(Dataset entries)

-*-

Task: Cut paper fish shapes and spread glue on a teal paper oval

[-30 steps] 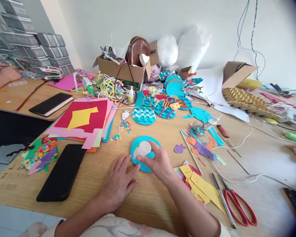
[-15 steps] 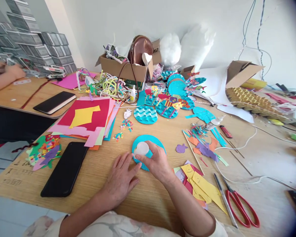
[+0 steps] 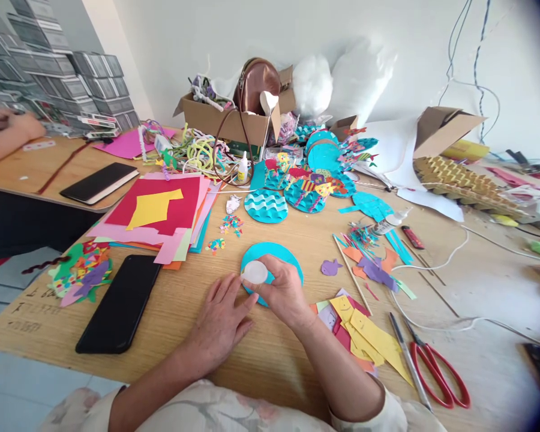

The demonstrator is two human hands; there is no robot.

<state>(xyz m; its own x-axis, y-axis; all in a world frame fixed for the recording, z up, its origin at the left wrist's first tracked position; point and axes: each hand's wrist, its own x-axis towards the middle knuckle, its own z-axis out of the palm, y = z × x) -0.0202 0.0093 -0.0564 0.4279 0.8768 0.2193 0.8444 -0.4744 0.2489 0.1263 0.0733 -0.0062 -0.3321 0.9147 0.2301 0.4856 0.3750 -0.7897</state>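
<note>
My right hand [image 3: 284, 293] is closed round a small white round object [image 3: 255, 272], its pale flat face turned up towards me. Its underside is hidden, so its exact kind does not show. Beneath it lies a blue paper disc [image 3: 270, 251], partly covered by the hand. My left hand [image 3: 222, 318] rests on the table with fingers stretched and apart, holding nothing. Its fingertips are close to the disc's left edge. Beyond the disc sit small paper scraps [image 3: 231, 225] and a blue disc with wavy pale strips [image 3: 266, 206].
To the left are a black phone [image 3: 119, 305] and stacked coloured sheets [image 3: 155, 207]. Red-handled scissors [image 3: 438, 375], yellow paper pieces [image 3: 373, 339] and a glue bottle [image 3: 390, 223] lie at right. A cardboard box [image 3: 207, 123] stands behind. Another person's hand [image 3: 24, 127] shows far left.
The white round object has tilted and shifted slightly left and down over the disc with my right hand. My left hand stays nearly where it was.
</note>
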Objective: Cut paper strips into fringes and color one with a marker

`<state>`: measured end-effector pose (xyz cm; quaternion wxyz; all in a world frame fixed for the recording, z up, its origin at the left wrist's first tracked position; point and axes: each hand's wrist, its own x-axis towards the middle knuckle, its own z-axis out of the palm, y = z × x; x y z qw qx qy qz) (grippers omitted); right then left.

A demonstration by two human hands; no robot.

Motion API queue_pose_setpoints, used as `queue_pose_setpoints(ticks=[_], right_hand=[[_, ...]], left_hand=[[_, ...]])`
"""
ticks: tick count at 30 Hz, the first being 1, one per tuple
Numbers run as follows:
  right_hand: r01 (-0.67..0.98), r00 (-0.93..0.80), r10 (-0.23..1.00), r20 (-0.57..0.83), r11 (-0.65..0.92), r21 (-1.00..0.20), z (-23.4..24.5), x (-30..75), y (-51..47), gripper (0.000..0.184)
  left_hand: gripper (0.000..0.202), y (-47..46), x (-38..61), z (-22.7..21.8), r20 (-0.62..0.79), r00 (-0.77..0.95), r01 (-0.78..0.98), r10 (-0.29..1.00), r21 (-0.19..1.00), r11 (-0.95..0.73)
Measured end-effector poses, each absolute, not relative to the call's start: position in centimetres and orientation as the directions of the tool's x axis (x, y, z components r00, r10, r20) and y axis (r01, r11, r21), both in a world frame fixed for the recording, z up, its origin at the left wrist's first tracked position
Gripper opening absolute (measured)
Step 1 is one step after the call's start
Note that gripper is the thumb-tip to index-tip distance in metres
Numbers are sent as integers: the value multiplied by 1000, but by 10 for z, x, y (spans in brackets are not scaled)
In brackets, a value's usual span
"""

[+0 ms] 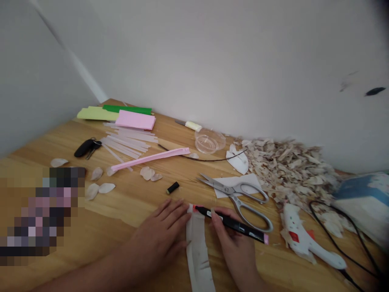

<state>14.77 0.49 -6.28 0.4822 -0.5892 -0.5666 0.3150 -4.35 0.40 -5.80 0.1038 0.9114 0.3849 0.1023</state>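
Note:
My right hand [233, 242] grips a black marker [240, 225] with a pink end. Its tip touches the top of a long white paper strip [199, 247], where a small red-pink mark [194, 209] shows. Flat on the table, my left hand [165, 227] has its fingers stretched out, their tips at the strip's left edge. The black marker cap [173, 187] lies loose above my left hand. Silver-grey scissors [235, 194] rest open beyond my right hand, partly on a white paper piece [257, 181].
Dried petals or husks [291, 162] are heaped at right, near a white glue gun [299, 231] and its black cord. Behind lie a clear plastic dish [209, 140], a knife [193, 125], a folded pink strip [148, 160], glue sticks [124, 142], coloured paper [135, 120] and keys [88, 148].

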Motion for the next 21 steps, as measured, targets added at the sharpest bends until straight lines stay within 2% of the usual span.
queue_pose_setpoints(ticks=[5, 13, 21], right_hand=[[351, 180, 974, 138, 67, -934, -66, 150, 6, 24], [231, 208, 976, 56, 7, -973, -72, 155, 7, 24], [260, 195, 979, 63, 11, -965, -70, 153, 6, 25]], left_hand=[[43, 5, -42, -57, 115, 678, 681, 726, 274, -679], [43, 5, -43, -60, 124, 673, 678, 729, 291, -675], [40, 5, -39, -59, 134, 668, 678, 732, 296, -673]])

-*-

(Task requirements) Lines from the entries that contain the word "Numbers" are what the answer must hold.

(Output of the exercise)
Numbers run as follows:
Numbers are sent as integers: the value multiplied by 1000, but by 10 for z, x, y (spans in brackets are not scaled)

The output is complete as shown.